We’re always interested in hearing from our readers and recently received an email from Myke Atkinson, the Station Manager of University of Calgary-based community radio station CJSW-FM in Calgary, Canada. He had written a piece about community radio for the National Campus/Community Radio Association’s email list and thought that it would be of interest to Radio Survivor readers. We couldn’t agree more. In discussing community radio in Canada, Atkinson asks whether it’s helpful anymore to view community radio as “alternative.” – Jennifer Waits, Radio Survivor
Alternative to What? Finding a Better Definition for Community Radio
by Myke Atkinson, Station Manager CJSW
A couple months ago I was down at CKXU in Lethbridge to help them kick off their FunDrive (which increased by over 30% this year to $21,575!) and as I was preparing for my talk I came to a bit of a realization about how we as community radio stations position ourselves to our listeners and the public at large.
I was sitting on the train in Calgary looking around at all the various folks. There was a couple sitting across from me speaking a language I will never understand, a new mom with her baby and stroller at the front of the car, and sitting in front of me was a leather-jacketed punk who was doing some serious damage to his ears with headphones. I realized that the train car I was sitting on embodied what we are as stations: a big mix of people from all walks of life coming together to bring their perspectives, knowledge and passion to make something great despite the differences between us. That’s the definition of a great community, and that is what we embody.
However, all of these thoughts on community made me think of something. Currently, we call ourselves an “alternative,” providing a space on the radio for music, ideas and voices not heard elsewhere on the dial. We define ourselves based on what we’re not (commercial radio, public radio) rather than what we are. I realize there’s a reason for this: we’re the new kids on the block in the radio game relative to the more traditional forms.

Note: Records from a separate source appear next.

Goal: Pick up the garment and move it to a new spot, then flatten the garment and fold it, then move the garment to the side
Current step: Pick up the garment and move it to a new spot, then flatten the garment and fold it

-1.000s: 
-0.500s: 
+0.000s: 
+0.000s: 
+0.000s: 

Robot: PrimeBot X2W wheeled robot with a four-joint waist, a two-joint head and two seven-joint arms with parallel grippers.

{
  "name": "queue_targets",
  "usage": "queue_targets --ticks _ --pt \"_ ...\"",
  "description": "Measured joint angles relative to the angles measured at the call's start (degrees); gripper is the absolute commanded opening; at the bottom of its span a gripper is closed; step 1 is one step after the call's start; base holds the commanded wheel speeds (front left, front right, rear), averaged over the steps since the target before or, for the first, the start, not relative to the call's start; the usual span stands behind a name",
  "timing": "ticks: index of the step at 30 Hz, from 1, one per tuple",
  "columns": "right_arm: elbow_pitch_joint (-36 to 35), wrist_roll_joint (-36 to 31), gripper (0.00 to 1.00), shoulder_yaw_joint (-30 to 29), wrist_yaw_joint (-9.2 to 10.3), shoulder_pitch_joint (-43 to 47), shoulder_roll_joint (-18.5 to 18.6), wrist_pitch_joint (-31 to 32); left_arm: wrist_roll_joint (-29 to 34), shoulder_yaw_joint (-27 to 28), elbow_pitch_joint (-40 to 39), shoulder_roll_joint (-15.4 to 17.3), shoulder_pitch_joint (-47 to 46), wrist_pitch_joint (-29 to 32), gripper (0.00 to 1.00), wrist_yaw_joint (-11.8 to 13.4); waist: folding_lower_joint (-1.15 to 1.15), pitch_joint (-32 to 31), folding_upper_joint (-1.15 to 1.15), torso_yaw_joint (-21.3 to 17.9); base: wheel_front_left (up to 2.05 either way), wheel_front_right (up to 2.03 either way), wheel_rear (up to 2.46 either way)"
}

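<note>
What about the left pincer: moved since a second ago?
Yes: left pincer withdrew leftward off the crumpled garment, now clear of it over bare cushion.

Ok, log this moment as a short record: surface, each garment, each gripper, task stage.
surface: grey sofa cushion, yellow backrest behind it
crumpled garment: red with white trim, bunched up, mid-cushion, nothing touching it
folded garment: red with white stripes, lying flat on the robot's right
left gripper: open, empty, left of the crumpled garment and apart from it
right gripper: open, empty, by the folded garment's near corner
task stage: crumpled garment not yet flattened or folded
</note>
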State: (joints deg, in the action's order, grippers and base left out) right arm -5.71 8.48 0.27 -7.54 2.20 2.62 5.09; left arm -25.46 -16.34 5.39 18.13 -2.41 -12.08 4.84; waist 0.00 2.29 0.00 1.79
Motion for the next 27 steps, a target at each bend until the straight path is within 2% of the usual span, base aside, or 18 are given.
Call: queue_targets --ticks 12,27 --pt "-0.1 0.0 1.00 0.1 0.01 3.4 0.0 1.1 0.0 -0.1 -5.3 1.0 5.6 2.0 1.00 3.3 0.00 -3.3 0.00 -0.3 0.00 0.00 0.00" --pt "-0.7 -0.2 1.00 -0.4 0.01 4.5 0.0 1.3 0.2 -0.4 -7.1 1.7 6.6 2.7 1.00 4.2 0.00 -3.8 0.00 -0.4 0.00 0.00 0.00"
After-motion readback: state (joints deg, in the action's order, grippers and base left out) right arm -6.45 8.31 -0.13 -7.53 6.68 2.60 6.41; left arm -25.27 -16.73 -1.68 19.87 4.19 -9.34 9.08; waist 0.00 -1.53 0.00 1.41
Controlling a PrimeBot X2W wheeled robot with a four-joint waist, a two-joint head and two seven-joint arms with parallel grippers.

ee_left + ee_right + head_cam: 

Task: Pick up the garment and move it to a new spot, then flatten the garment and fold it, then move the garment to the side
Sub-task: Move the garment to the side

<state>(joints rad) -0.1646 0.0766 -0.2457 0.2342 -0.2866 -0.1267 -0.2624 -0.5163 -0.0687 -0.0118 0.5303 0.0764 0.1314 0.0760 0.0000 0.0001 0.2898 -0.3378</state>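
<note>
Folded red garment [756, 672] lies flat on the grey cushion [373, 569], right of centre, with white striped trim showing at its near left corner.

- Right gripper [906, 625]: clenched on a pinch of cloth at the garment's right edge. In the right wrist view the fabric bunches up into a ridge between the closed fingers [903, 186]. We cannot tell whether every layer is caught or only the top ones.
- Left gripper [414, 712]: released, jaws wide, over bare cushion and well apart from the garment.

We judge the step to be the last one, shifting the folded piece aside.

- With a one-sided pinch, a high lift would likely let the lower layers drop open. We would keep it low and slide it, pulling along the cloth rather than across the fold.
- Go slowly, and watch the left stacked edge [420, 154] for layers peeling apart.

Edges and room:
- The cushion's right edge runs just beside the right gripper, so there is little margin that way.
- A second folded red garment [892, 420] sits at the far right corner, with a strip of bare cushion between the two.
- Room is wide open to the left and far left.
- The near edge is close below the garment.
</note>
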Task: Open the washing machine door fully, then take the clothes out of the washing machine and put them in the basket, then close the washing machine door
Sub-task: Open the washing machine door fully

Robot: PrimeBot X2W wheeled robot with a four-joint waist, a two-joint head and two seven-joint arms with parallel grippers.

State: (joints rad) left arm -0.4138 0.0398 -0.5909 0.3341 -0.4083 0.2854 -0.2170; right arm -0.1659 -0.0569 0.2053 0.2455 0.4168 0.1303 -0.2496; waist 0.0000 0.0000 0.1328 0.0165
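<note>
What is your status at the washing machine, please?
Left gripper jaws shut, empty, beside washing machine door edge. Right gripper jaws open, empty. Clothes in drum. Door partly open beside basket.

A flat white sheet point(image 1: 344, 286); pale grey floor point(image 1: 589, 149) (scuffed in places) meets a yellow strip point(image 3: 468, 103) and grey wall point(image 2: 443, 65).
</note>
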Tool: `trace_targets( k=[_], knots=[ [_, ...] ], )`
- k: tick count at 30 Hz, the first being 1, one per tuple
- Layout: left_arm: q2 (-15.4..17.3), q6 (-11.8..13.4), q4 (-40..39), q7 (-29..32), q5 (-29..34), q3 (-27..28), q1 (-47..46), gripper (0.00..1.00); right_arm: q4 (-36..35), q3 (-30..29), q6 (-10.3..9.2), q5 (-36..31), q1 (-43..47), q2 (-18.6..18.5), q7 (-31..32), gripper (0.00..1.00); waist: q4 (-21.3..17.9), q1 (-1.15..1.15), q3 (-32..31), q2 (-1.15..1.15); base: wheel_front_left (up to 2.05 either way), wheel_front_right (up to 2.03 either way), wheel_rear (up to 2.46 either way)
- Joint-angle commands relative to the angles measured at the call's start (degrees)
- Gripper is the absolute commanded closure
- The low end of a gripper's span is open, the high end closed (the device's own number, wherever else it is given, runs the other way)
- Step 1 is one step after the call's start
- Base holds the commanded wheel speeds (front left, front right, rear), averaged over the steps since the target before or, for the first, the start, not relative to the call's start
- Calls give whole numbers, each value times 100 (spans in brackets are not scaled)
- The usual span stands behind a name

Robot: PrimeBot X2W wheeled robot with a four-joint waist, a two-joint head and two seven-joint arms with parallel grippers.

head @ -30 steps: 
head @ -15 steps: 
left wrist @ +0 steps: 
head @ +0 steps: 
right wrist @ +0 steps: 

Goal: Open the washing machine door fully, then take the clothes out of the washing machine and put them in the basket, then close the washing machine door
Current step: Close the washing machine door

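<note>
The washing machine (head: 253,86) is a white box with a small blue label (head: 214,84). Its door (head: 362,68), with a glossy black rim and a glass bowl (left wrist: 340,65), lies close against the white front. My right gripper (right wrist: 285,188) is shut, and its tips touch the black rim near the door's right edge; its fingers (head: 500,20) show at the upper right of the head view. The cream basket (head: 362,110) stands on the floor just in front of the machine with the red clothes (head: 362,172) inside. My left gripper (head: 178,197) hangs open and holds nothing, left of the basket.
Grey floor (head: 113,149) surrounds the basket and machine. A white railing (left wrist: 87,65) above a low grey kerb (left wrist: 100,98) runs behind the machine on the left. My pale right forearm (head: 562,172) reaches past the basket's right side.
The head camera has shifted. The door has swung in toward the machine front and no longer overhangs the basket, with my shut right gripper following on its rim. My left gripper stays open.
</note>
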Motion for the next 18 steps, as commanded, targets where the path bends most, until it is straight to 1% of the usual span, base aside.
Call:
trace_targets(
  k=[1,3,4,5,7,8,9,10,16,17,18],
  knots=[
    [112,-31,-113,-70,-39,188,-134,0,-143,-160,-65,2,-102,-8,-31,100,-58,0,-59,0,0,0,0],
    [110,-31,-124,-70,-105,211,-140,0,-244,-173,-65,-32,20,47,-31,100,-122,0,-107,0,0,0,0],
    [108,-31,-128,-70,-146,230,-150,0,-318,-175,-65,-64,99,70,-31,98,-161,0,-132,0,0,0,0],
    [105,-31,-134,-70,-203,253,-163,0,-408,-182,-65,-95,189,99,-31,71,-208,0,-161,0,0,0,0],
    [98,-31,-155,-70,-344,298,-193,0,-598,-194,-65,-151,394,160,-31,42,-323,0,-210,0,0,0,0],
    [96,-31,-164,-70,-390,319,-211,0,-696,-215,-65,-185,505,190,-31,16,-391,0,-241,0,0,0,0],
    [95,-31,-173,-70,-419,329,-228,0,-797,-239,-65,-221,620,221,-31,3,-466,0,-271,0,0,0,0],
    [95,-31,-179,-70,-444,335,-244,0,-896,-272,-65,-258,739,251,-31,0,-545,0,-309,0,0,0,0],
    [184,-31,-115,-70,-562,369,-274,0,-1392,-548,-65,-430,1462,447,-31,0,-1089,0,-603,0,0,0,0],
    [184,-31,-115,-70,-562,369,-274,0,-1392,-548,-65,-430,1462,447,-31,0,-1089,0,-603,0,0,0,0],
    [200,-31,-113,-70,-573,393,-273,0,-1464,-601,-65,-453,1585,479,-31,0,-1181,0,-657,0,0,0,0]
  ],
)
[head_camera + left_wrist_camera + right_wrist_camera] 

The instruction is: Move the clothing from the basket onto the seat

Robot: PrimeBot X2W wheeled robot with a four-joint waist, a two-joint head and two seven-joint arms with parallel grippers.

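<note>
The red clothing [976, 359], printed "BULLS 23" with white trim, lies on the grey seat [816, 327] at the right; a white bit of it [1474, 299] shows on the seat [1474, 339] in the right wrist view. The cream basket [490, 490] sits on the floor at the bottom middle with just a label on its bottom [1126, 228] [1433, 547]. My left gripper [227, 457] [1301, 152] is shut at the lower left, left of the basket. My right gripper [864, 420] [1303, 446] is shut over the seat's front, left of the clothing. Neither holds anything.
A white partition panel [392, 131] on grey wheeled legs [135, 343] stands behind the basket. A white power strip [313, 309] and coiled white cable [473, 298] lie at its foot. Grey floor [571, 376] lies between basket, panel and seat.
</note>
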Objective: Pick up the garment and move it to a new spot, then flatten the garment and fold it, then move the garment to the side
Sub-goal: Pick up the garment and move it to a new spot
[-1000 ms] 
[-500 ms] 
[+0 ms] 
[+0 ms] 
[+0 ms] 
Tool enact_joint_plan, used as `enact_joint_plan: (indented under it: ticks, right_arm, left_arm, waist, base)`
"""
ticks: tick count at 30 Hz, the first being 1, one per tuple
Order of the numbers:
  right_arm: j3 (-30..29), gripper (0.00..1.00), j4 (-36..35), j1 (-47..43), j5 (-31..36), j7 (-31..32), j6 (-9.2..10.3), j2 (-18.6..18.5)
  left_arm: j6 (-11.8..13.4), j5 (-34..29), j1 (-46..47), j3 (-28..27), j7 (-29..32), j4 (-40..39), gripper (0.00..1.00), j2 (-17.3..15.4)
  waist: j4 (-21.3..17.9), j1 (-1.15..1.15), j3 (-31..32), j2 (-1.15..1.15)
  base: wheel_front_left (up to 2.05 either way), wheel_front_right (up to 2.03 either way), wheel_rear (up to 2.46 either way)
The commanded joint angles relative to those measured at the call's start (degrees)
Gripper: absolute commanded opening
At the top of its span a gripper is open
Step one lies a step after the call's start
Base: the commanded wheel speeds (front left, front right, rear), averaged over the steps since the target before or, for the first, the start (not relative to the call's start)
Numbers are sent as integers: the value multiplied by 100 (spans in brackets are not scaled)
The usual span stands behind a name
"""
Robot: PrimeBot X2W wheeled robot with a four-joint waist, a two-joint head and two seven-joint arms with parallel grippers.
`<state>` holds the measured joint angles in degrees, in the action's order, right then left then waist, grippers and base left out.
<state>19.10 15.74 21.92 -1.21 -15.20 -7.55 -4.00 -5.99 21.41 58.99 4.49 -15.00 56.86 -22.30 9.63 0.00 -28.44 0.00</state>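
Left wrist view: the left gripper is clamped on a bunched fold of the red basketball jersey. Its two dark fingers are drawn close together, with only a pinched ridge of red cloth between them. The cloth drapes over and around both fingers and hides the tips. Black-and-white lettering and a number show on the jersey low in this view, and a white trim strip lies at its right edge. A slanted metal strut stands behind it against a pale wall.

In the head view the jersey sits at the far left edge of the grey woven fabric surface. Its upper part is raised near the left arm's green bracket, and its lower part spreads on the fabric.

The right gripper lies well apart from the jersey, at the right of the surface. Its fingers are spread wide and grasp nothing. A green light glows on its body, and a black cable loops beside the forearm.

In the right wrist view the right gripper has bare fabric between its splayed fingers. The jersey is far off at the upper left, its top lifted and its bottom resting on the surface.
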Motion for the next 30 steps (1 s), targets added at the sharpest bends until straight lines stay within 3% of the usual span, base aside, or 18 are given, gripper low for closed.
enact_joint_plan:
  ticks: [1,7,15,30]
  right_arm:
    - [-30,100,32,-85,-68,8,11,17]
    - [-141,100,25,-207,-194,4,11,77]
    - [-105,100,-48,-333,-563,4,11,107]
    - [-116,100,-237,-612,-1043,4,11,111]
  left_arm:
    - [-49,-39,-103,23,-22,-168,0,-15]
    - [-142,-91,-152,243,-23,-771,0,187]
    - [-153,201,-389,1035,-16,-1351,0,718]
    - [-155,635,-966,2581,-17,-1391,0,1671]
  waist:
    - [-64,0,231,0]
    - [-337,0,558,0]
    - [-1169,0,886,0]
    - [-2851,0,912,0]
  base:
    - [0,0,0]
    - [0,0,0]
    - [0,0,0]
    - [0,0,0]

Commercial radio broadcasting in Canada has its roots in the late 1920s, while the advent of public radio (CBC) came a couple years later. Meanwhile, the only community radio station licensed around the same time was CFRC in Kingston, Ontario, and it wasn’t until forty years later that another community station was given a broadcast license. The real birth of community radio in Canada came even later (starting around 1975), therefore putting it almost a half-century behind its traditional counterparts. All of this said, the question that kept coming to my mind was “if commercial, public and community radio had all started at the same time, how would we define ourselves?”
I feel as though we would view ourselves (and be viewed by the communities we serve) as radio stations for people by people. I think we would lose all language of us versus them, the underdog versus the establishment, the Pepsi to their Coke. Instead we would view ourselves for the strengths of what we provide. If anything, the limited segments of the population served by traditional broadcasters would be viewed as the outlier where as we would be considered the radio of the people.
In order to take the next steps forward in our position within the radio space we need to stop defining ourselves in the shadow of those that came before us. We need to stop considering ourselves as the “alternative,” the gap-filler and catch-all for everything traditional media is not. It’s time to redefine ourselves by the thing that makes us the best: real radio made by real people in our communities.